Vida

Granado se compromete a retirar campanha que faz apologia a animais explorados

Imagens da campanha de lançamento dos novos produtos da Granado | Foto: site da Granado

O Ministério Público de Minas Gerais recebeu uma denúncia após a Agência de Notícias de Direitos Animais (ANDA) publicar uma matéria criticando a campanha publicitária de novos produtos da Granado que mostrava animais explorados em circos e safáris

Elefantes fantasiados equilibrando-se sobre bolas coloridas no picadeiro de um circo; leões e girafas, com selas sobre suas costas e presos a um carrossel para servir de entretenimento humano; cavalos com plumas sobre as cabeças como se guardassem o espetáculo. Animais selvagens forçados a exibir-se de forma antinatural.

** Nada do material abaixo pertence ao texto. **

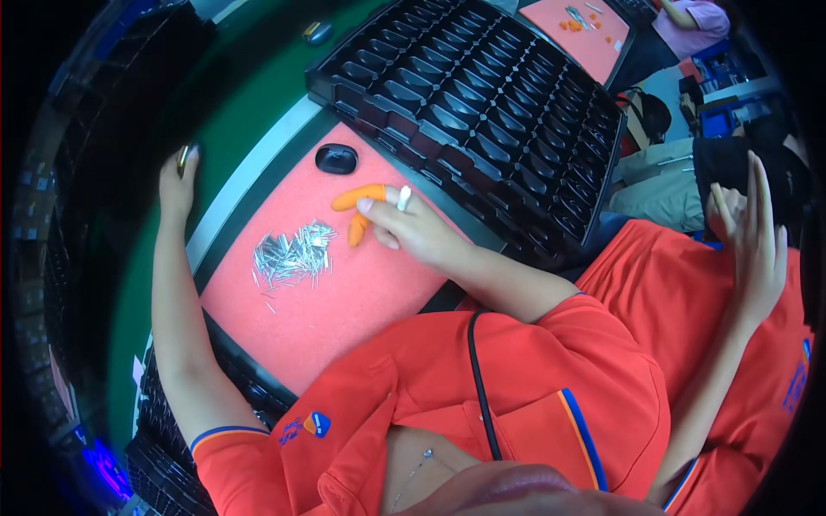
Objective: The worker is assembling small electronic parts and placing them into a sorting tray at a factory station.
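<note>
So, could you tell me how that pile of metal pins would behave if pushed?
The pins look thin and loose, so they would probably scatter or roll apart. The pink mat looks soft, which may slow them. Single pins seem light and hard to pinch.

packaging: black moulded compartment tray (482, 112) top centre, on bench behind pink mat, rows of slots | second black tray stack (163, 447) lower left, edge only | labels: none readable as such | signs: none | screens: none
</note>
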The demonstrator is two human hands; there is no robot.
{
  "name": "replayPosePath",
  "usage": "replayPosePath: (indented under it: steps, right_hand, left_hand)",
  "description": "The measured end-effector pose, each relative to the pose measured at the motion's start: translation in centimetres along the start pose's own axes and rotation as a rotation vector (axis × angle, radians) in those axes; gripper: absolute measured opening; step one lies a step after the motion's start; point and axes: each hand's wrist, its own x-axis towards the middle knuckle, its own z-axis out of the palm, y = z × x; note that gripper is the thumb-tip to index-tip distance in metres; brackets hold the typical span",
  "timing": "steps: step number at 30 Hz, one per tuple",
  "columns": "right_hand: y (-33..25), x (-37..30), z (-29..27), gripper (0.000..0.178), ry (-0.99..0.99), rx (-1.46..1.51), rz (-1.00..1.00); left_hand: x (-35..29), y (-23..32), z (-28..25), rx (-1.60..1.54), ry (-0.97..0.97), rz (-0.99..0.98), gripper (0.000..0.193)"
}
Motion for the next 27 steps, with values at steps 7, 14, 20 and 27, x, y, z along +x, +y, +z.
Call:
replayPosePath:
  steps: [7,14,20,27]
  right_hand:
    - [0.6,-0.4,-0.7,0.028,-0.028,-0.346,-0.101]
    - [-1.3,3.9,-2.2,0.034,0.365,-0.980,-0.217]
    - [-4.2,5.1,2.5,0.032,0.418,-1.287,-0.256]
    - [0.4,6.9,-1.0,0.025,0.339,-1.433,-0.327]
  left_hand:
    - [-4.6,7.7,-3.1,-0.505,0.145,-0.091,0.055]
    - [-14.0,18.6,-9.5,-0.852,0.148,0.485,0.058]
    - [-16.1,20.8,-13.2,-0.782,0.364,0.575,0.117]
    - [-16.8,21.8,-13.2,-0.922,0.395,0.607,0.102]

Imagens da campanha de lançamento dos produtos da Granado | Foto: site da Granado

Algumas destas cenas cruéis, que serviram de propaganda para as colônias infantis Safari Encantado e Fantástico Circo, da Granado, remontam aos circos com animais, já banidos inclusive em mais de 40 países pelo mundo (entre eles Índia, Itália, Irlanda, Bolívia, Grécia, Inglaterra, Peru, Portugal, Escócia, Irã, Israel, México, entre outros).

A embalage e todo o conceito de lançamento dos produtos enaltevia práticas que esta o sendo abolidas no mundo. A matéria publicada pela Agência de Notícias dos Direitos Animais (ANDA), serviu de base para uma denúncia feita ao Ministério Público de Minas Gerais (MPMG) pelo Fórum Nacional de Proteção e Defesa Animal contou com a importante atuação da promotora de Justiça do Estado, Luciana Imaculada de Paula, que também é coordenadora de Defesa da Fauna.

O MPMG firmou um termo de compromisso com a Granado para por fim, em Minas Gerais, à produção e venda das embalagens com ilustrações de animais no circo e no safári, após considerar que, nos produtos “Fantástico Circo” e “Safári Encantado”, destinados ao público infantil, a Granado utilizou “ilustrações artísticas de animais em situações não-naturais, tal como elefante se equilibrando em cima de uma bola, carrossel composto por leão, girafa e outros”.

O MPMG lembrou ainda que a Constituição Federal veda práticas que coloquem em risco a função ecológica da fauna e da flora, provoquem a extinção de espécies ou submetam animais à crueldade e que a prática circense que submete animais a abusos é proibida em Minas Gerais por lei, assim como a caça e o safári são proibidos em todo território nacional.

No termo de compromisso assinado pela Granado, a empresa se compromete a parar de comercializar os produtos com as imagens dos animais explorados imediatamente após a assinatura do termo e que irá manter, em suas lojas físicas e virtuais, durante seis meses, materiais de conscientização, visivelmente expostos, informando sobre a importância do apoio às causas de proteção animal.

O termo estabelece ainda que sejam retirados dos eventos da Granado os materiais com as ilustrações dos animais explorados e que a empresa destine R$ 35 mil à ONG Asas e Amigos da Serra e R$ 20 mil ao Ministério Público para o combate da exploração à fauna por meio do projeto de educação ambiental humanitária, direcionado a alunos dos ensinos infantil e fundamental.

Ao final do documento, o MPMG reforça que o não cumprimento do acordo em seus termos ou prazos sujeitará a Granado ao pagamento de multa por dia de atraso no valor de R$ 1 mil.

Maus tratos a animais em circos

Truques antinaturais como os mostrados nas imagens da campanha publicitária, como elefantes equilibrando-se sobre bolas, e tantos outros que ocorrem em circos como tigre e leões saltando por argolas em chamas, ursos dançando, macacos fazendo acrobacias com bastões são conseguidos à custa de muita dor aos animais. Choques com bastões elétricos, chicotadas, pauladas, privação de alimentos, banhos de água gelada são alguns dos “motivadores” usados para fazer os animais se comportarem conforme desejado pelos “treinadores”.

Animais nasceram livres para viver em seu ambiente natural, selas de montaria em suas costas, “carrosséis vivos” ou enfeites e fantasias sobre seus corpos não passam de violência e abuso contra suas vidas.

Uma empresa que defende a “conscientização de práticas de maus-tratos, da posse responsável e do valor da vida animal” precisa definitivamente ser conscientizada sobre suas próprias práticas de marketing.

Qualquer produto, especialmente os voltados para o público infantil, divulgados com essa temática de maus-tratos a animais como algo bonito e divertido passa para o público a imagem de que usar animais como entretenimento e exploração animal é algo correto e normal. Essa mensagem vai diretamente na contramão da consciência mundial de que animais são seres sencientes (sentem emoções, amor, alegria, sofrimento, dor) e capazes de entender e interagir com o ambiente em que vivem.